Sistem Peradilan Islam: bila kesalahannya pasti, hakim akan mempertimbangkan sebab-sebab kejahatan tersebut dan berijtihad (menggali hukum dari Al-Qur`an dan As-Sunnah). Bagaimanapun hal ini merupakan kejahatan publik terhadap kematian seandainya perampokan tersebut mengarah kepada kematian.











BAB III
PENUTUP
A.    Kesimpulan
Tujuan dibalik pelaksanaan peradilan dalam Islam adalah bertindak sebagai pencegah, untuk merubah sikap para pelanggar dan untuk menyelamatkan masyarakat. Sebagaimana diketahui, sifat dari hukuman-hukuman tersebut dalam sistem Peradilan Islam memastikan bahwa tujuan-tujuan tersebut tercapai. Sejarah telah memberi kesaksian akan hal ini dimana hanya sekitar 200 orang tercatat yang dipotong tangannya dari keseluruhan sejarah Negara Islam. Tetapi di Barat, 70% narapidana kembali melakukan kesalahan sesaat setelah dibebasklan, dan angka kejahatan tidak menunjukkan sebuah pencegahan yang berhasil. Salah satu problem mendasar yang ada di Barat adalah komplitnya pertentangan idiologi yang disandarkan kepada kehendak masyarakat. Di satu sisi, dinyatakan bahwa kebebasan adalah hak asasi individu. Dan hal inilah yang membuka peluang terhadap tindak kejahatan. Bila hal ini dihubungkan dengan konsep demokrasi, kontradiksi akan muncul sebab demokrasi adalah sebuah sistem untuk membuat undang-undang sebagai alat untuk membatasi kebebasan. Dan hasil dari konsep “amburadul” ini adalah kekacauan!.

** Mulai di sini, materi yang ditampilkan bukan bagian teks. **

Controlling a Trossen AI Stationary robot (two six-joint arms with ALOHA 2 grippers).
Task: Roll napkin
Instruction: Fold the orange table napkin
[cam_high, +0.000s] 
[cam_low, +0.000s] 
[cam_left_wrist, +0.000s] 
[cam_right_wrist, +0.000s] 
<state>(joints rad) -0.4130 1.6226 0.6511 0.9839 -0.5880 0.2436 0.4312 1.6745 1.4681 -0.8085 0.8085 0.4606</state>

Sementara, keadilan yang dijalankan oleh sistem Peradilan Islam akan menentramkan jiwa anda, aman dan yakin bahwa hak-hak anda tidak akan disalahgunakan. Setelah mempertimbangkan adanya ketakwaan personal dan opini umum, tingkat peraturan terakhir adalah Sistem Peradilan Islam menjamin bahwa dunia akan terbebas dari eksploitasi dan korupsi hukum buatan manusia dan juga tindak kriminal yang menyertainya.

B.    Saran – saran
Penulisan makalah ini menunjukan hal yang berkaitan dengan apa-apa saja mengenai proses peradilan dalam islam, sehingga dapat mendorong munculnya penulisan makalah  yang sejenis dalam pemberian informasi, Yang lebih baik lagi tentang hal-hal yang berkaitan dengan hubungan peradilan dalam islam.